EXERCISE AIM
Transcribe the lines from the start of the data below through the line with "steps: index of", word for word and nothing more.

** Opening SUPPLIED RECORDS block **

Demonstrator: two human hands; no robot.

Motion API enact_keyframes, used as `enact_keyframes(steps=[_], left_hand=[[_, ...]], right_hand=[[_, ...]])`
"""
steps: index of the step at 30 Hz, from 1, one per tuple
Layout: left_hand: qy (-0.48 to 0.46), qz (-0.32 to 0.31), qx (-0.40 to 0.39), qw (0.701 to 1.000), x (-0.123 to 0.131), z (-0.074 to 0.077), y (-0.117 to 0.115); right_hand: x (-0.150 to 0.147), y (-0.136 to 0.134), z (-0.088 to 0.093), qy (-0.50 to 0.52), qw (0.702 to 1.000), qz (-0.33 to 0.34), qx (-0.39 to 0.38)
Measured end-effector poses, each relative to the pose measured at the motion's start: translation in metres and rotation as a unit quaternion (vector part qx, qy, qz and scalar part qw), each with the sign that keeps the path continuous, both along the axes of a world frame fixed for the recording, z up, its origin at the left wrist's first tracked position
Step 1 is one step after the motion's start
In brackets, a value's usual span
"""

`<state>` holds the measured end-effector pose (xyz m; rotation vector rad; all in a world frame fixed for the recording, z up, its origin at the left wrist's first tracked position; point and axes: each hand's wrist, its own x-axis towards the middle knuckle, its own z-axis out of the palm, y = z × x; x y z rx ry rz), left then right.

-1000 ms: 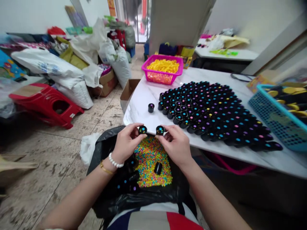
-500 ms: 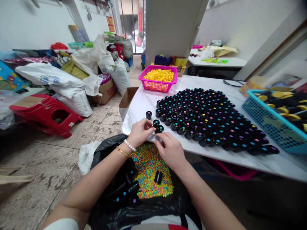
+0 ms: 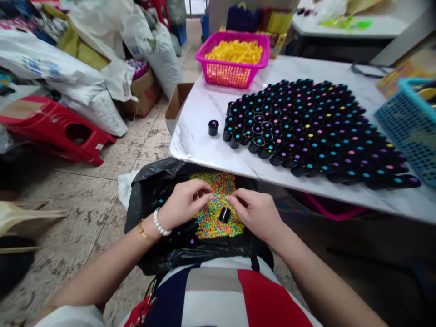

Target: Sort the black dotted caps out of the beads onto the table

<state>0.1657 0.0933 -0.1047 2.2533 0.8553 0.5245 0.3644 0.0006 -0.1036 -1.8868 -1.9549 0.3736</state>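
Both hands hover over small multicoloured beads (image 3: 218, 181) heaped in a container lined with a black plastic bag (image 3: 150, 175). My left hand (image 3: 185, 202), with a pearl bracelet and a gold bangle at the wrist, has its thumb and fingers curled but apart. Opposite it, my right hand (image 3: 257, 211) is also loosely curled, and no object shows in its fingers. Between them a black cap (image 3: 225, 215) lies tilted on the beads. More black caps with coloured dots lie at the container's left side, partly hidden by my left hand.
On the white marbled table (image 3: 194, 141) stand many black caps (image 3: 293, 131) in tight rows, and a lone cap (image 3: 213, 127) to their left. A pink basket (image 3: 233, 72) of yellow pieces and a blue basket (image 3: 405, 122) flank them. A red stool (image 3: 57, 127) is on the floor, left.
My hands have left the two caps at the table edge and come down over the beads. Those two caps now stand against the rows. The view has tilted downward.
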Motion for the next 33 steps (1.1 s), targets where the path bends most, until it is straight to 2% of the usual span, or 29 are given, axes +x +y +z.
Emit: enact_keyframes(steps=[3,5,7,9,12,14,17,19,22,24,30,33], left_hand=[[0.134,-0.051,0.065,0.988,-0.022,-0.015,-0.025],[0.188,-0.082,0.082,0.975,-0.029,-0.02,-0.033],[0.199,-0.106,0.068,0.972,-0.034,-0.019,-0.037],[0.176,-0.105,0.051,0.977,-0.038,-0.015,-0.039],[0.129,-0.056,0.051,0.989,-0.048,-0.01,-0.042],[0.122,-0.035,0.056,0.99,-0.055,-0.011,-0.046],[0.128,-0.046,0.051,0.989,-0.063,-0.018,-0.053],[0.129,-0.06,0.042,0.989,-0.064,-0.021,-0.056],[0.137,-0.056,0.039,0.988,-0.059,-0.022,-0.055],[0.144,-0.051,0.039,0.988,-0.052,-0.021,-0.053],[0.223,-0.047,0.073,0.971,-0.025,-0.023,-0.05],[0.257,-0.037,0.089,0.962,-0.021,-0.024,-0.049]], right_hand=[[-0.016,-0.015,-0.021,-0.139,0.977,-0.028,-0.159],[-0.027,-0.016,-0.029,-0.169,0.967,0.0,-0.19],[-0.032,-0.012,-0.031,-0.156,0.97,0.043,-0.182],[-0.032,-0.005,-0.029,-0.127,0.978,0.064,-0.155],[-0.025,0.003,-0.028,-0.09,0.988,0.037,-0.123],[-0.02,0.004,-0.03,-0.098,0.985,0.031,-0.14],[-0.011,-0.001,-0.032,-0.125,0.975,0.078,-0.166],[-0.003,-0.003,-0.031,-0.145,0.972,0.127,-0.133],[0.007,0.0,-0.03,-0.183,0.953,0.234,-0.063],[0.01,0.004,-0.031,-0.193,0.934,0.295,-0.06],[-0.009,0.004,-0.036,-0.238,0.913,0.322,-0.08],[-0.019,0.001,-0.038,-0.213,0.91,0.348,-0.077]])
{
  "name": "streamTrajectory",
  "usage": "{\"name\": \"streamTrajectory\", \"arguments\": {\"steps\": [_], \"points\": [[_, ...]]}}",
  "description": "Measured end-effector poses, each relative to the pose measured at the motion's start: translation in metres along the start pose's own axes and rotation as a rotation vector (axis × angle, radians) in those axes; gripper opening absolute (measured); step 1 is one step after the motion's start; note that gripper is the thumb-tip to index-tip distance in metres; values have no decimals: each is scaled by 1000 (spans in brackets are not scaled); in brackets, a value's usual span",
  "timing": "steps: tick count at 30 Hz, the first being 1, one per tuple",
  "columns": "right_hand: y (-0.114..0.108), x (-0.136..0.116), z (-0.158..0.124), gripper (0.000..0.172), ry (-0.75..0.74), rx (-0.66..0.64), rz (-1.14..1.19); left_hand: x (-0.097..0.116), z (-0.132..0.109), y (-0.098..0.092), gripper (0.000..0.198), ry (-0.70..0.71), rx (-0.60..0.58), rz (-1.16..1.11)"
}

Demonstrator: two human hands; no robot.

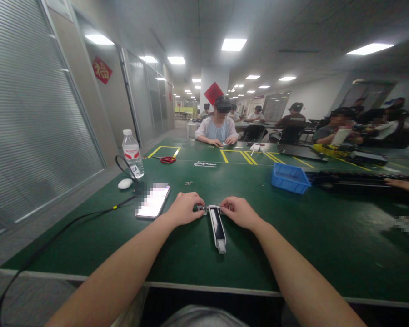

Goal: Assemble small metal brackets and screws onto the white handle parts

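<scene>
A long narrow device with a dark face and light-grey casing lies on the green table, pointing toward me. At its far end sits a small metal part. My left hand has its fingers curled on the left side of that part. My right hand pinches the right side of it. Both hands rest on the table, on either side of the device's far end.
A lit phone lies left of my left hand, with a black cable, a white mouse and a water bottle beyond. Red scissors and a blue bin sit farther off. People sit across the table.
</scene>
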State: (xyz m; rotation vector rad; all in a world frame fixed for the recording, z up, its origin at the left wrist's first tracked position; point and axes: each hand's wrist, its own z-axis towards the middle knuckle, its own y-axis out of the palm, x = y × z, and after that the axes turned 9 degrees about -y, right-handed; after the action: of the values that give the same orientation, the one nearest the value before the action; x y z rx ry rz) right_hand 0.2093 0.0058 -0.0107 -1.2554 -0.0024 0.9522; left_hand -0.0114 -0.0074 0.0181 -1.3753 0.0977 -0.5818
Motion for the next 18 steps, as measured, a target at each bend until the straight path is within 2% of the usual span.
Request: {"name": "streamTrajectory", "arguments": {"steps": [11,18], "points": [[1,2,0,13,4,-6,-2,0,0,0,17,47,47,-35],[0,1,0,13,-7,-6,-6,1,-1,-2,19,5,-3,6]]}}
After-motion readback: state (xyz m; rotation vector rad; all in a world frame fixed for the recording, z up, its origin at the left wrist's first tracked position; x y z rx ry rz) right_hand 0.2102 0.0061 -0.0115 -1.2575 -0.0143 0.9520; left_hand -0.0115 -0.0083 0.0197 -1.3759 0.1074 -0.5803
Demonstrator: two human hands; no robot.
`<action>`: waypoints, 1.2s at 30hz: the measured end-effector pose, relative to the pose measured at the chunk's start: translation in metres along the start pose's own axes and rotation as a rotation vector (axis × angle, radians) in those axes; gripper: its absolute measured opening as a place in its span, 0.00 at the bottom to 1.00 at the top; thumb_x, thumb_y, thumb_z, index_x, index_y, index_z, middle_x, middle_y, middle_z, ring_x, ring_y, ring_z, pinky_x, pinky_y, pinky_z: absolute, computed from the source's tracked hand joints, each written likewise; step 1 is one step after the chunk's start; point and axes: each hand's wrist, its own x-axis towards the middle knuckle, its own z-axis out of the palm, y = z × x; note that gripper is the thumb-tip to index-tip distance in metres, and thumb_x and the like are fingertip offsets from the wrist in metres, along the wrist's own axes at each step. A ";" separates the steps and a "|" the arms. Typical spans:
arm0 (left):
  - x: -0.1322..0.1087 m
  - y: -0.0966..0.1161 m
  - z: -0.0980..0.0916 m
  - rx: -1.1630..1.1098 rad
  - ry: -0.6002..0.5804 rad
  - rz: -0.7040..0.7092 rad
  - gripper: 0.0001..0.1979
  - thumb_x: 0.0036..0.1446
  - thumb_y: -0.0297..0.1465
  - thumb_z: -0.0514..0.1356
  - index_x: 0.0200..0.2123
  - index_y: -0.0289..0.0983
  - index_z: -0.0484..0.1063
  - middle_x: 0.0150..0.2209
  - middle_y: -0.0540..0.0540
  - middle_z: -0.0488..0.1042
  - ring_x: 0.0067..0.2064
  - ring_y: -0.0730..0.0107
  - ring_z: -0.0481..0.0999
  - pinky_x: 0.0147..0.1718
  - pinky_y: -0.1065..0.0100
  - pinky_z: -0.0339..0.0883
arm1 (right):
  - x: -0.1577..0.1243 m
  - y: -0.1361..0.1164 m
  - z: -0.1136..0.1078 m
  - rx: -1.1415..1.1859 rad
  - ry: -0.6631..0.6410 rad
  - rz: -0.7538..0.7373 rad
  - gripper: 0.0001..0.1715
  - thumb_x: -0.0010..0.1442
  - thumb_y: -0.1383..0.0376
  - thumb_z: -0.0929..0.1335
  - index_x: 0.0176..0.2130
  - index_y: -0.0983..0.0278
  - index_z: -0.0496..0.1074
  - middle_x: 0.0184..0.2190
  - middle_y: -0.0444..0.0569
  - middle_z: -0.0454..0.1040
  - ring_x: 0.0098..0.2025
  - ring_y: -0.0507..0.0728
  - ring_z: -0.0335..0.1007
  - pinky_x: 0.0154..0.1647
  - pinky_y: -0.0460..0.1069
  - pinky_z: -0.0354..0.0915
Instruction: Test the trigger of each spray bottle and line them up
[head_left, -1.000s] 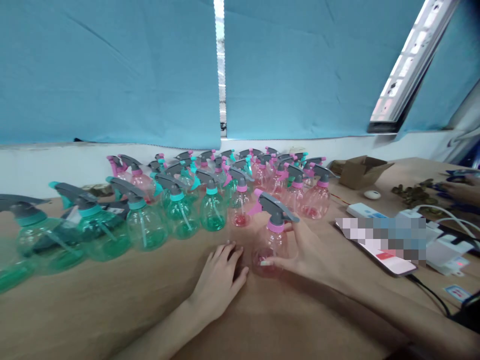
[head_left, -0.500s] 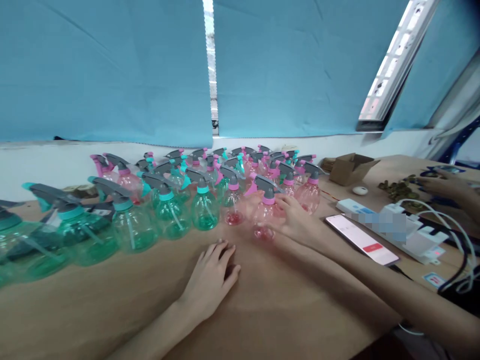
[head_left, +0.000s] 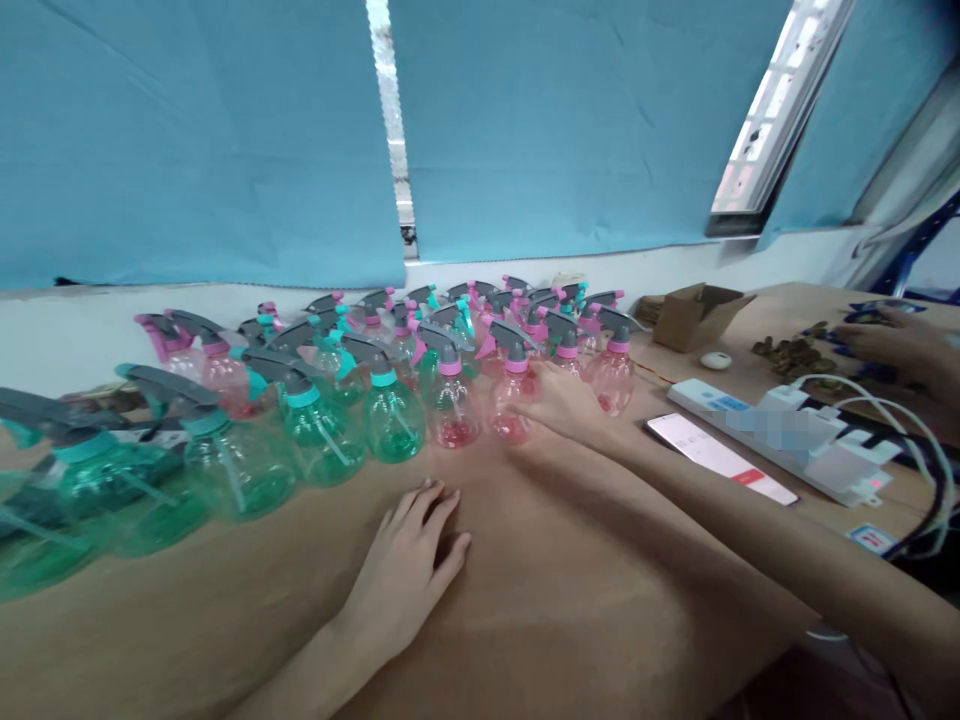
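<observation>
My right hand point(head_left: 566, 402) is wrapped round the body of a pink spray bottle point(head_left: 511, 395), thumb across the front; its other fingers are partly hidden behind the bottle. The bottle stands upright on the table, at the right of the front row, beside another pink spray bottle point(head_left: 454, 400). Palm down on the wooden table point(head_left: 540, 600), my left hand point(head_left: 405, 560) holds nothing, its fingers apart. Nearest to it are a green spray bottle point(head_left: 394, 418) and a second green spray bottle point(head_left: 324, 435).
Several more pink and green spray bottles crowd the back, near the blue curtain point(head_left: 585, 120). To the right lie a phone point(head_left: 716, 455), a power strip point(head_left: 780, 435) with white cables, and a small cardboard box point(head_left: 697, 318). Another person's hand point(head_left: 900, 340) is at the far right.
The pink spray bottle in my right hand has moved back and slightly left, into line beside its pink neighbour. My left hand rests much as before. The view has shifted a little.
</observation>
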 end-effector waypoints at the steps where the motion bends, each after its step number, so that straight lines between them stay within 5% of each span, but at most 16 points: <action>1: 0.000 0.000 0.000 0.001 -0.003 -0.001 0.19 0.61 0.36 0.51 0.53 0.34 0.63 0.54 0.39 0.63 0.55 0.55 0.60 0.50 0.54 0.57 | 0.001 0.000 0.001 -0.001 0.002 0.010 0.37 0.50 0.47 0.64 0.52 0.67 0.61 0.48 0.58 0.69 0.47 0.66 0.67 0.40 0.56 0.63; 16: 0.002 -0.005 0.004 0.001 0.016 0.000 0.19 0.61 0.38 0.50 0.53 0.37 0.63 0.54 0.41 0.64 0.55 0.56 0.60 0.50 0.53 0.58 | 0.007 -0.004 0.002 -0.070 0.003 0.018 0.34 0.55 0.45 0.59 0.50 0.67 0.60 0.47 0.57 0.70 0.44 0.67 0.69 0.34 0.55 0.63; 27: 0.001 -0.002 0.003 0.009 0.002 -0.019 0.19 0.61 0.38 0.50 0.53 0.38 0.63 0.54 0.41 0.64 0.55 0.55 0.61 0.49 0.52 0.59 | -0.007 0.000 -0.004 -0.078 0.022 -0.007 0.38 0.53 0.42 0.59 0.51 0.66 0.59 0.36 0.56 0.75 0.38 0.67 0.72 0.29 0.53 0.61; 36: -0.002 -0.005 0.006 0.014 0.017 0.000 0.19 0.61 0.38 0.50 0.53 0.38 0.63 0.54 0.42 0.64 0.55 0.55 0.61 0.49 0.53 0.59 | -0.032 0.045 -0.033 0.067 0.239 -0.047 0.16 0.56 0.54 0.64 0.42 0.60 0.67 0.38 0.46 0.76 0.28 0.54 0.72 0.30 0.50 0.61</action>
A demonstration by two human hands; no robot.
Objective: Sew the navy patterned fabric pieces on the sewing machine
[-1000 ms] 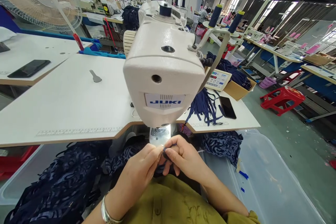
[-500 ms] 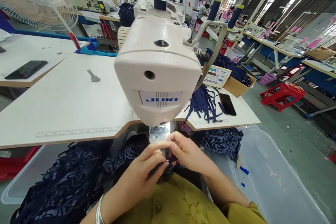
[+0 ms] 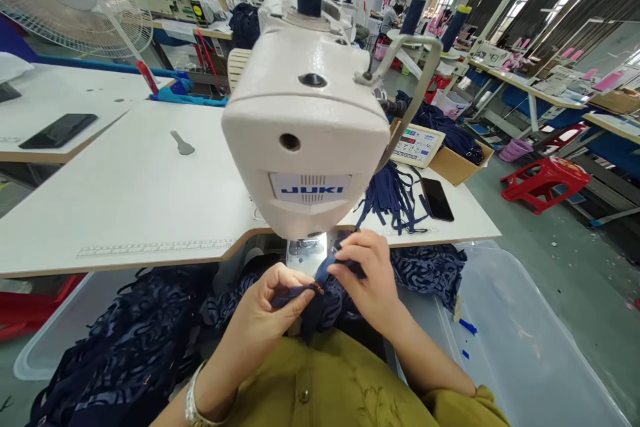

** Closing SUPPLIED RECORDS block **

ANSWER TO THIS TASK
Demonstrator: two human hands; no robot.

Motion API enact_keyframes, used as `enact_keyframes(steps=[_], left_hand=[[_, ...]], right_hand=[[_, ...]])`
"""
steps: index of the step at 30 Hz, from 1, one per tuple

Nothing remains to be done, and the exercise is complete.